## Instructions for the task
Reproduce all of the material, keeping each line intact.

## Given material
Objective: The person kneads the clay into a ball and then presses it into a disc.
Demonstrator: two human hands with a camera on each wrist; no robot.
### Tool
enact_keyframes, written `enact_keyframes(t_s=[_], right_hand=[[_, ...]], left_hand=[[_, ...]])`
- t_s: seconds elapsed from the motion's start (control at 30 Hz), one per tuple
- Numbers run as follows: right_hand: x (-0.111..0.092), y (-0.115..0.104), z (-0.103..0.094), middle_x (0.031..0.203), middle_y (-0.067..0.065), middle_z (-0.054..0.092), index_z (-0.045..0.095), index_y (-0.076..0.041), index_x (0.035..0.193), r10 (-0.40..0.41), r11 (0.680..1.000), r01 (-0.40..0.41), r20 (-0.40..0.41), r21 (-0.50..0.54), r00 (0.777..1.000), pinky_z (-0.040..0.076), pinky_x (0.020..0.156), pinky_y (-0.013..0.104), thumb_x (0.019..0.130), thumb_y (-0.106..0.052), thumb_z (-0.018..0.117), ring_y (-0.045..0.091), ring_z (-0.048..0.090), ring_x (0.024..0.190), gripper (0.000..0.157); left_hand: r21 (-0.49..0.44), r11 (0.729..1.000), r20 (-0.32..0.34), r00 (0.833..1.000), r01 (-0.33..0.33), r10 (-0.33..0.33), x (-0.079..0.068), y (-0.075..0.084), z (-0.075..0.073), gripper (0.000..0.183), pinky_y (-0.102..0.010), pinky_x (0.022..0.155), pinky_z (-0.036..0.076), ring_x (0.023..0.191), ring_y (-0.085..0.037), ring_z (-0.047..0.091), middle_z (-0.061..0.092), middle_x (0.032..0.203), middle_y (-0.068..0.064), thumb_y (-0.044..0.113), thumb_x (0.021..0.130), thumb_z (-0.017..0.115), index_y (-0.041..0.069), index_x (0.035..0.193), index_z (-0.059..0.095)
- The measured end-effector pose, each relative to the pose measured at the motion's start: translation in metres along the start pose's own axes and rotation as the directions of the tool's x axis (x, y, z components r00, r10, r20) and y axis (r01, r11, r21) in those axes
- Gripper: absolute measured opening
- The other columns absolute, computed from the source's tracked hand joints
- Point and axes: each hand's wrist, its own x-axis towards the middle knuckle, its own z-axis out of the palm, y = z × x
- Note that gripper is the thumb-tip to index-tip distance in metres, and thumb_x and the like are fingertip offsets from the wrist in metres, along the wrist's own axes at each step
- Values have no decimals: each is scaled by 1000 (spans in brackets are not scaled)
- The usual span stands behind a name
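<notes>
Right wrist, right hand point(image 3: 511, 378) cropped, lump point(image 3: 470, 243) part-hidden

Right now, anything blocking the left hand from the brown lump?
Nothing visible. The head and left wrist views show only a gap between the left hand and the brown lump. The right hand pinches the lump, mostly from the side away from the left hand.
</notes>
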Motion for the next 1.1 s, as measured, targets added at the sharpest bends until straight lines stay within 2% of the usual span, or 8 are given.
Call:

## Response below
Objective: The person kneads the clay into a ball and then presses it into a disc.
Demonstrator: two human hands with a camera on each wrist; no robot.
### Tool
enact_keyframes, written `enact_keyframes(t_s=[_], right_hand=[[_, ...]], left_hand=[[_, ...]])`
- t_s: seconds elapsed from the motion's start (control at 30 Hz), one per tuple
- Numbers run as follows: right_hand: x (-0.111..0.092), y (-0.115..0.104), z (-0.103..0.094), middle_x (0.031..0.203), middle_y (-0.067..0.065), middle_z (-0.054..0.092), index_z (-0.045..0.095), index_y (-0.076..0.041), index_x (0.035..0.193), r10 (-0.40..0.41), r11 (0.680..1.000), r01 (-0.40..0.41), r20 (-0.40..0.41), r21 (-0.50..0.54), r00 (0.777..1.000), pinky_z (-0.040..0.076), pinky_x (0.020..0.156), pinky_y (-0.013..0.104), thumb_x (0.019..0.130), thumb_y (-0.106..0.052), thumb_z (-0.018..0.117), ring_y (-0.045..0.091), ring_z (-0.048..0.090), ring_x (0.024..0.190), gripper (0.000..0.157); left_hand: r21 (-0.49..0.44), r11 (0.729..1.000), r20 (-0.32..0.34), r00 (0.833..1.000), r01 (-0.33..0.33), r10 (-0.33..0.33), x (-0.079..0.068), y (-0.075..0.084), z (-0.075..0.073), gripper (0.000..0.183), pinky_y (-0.102..0.010), pinky_x (0.022..0.155), pinky_z (-0.036..0.076), ring_x (0.023..0.191), ring_y (-0.085..0.037), ring_z (-0.047..0.091), middle_z (-0.061..0.092), middle_x (0.032..0.203), middle_y (-0.068..0.064), thumb_y (-0.044..0.113), thumb_x (0.021..0.130), thumb_z (-0.017..0.115), index_y (-0.041..0.069), index_x (0.035..0.193), index_z (-0.059..0.095)
- The measured end-effector pose, each relative to the pose measured at the motion's start: translation in metres along the start pose's own axes and rotation as the directions of the tool's x axis (x, y, z components r00, r10, r20) and y axis (r01, r11, r21) in those axes
- Gripper: absolute measured opening
- The other columns absolute, computed from the source's tracked hand joints
- Point and axes: each hand's wrist, its own x-axis towards the middle knuckle, its own z-axis out of the palm, y = z × x
- Note that gripper is the thumb-tip to index-tip distance in metres, and thumb_x and the like are fingertip offsets from the wrist in metres, along the wrist's own axes at each step
- Values have no decimals: each is scaled by 1000 (spans in brackets are not scaled)
- The usual span stands behind a name
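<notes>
Right wrist, right hand point(image 3: 511, 378) cropped, lump point(image 3: 470, 243) part-hidden

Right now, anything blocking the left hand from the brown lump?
Nothing visible. The head and left wrist views show only a gap between the left hand and the brown lump. The right hand pinches the lump, mostly from the side away from the left hand.
</notes>
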Motion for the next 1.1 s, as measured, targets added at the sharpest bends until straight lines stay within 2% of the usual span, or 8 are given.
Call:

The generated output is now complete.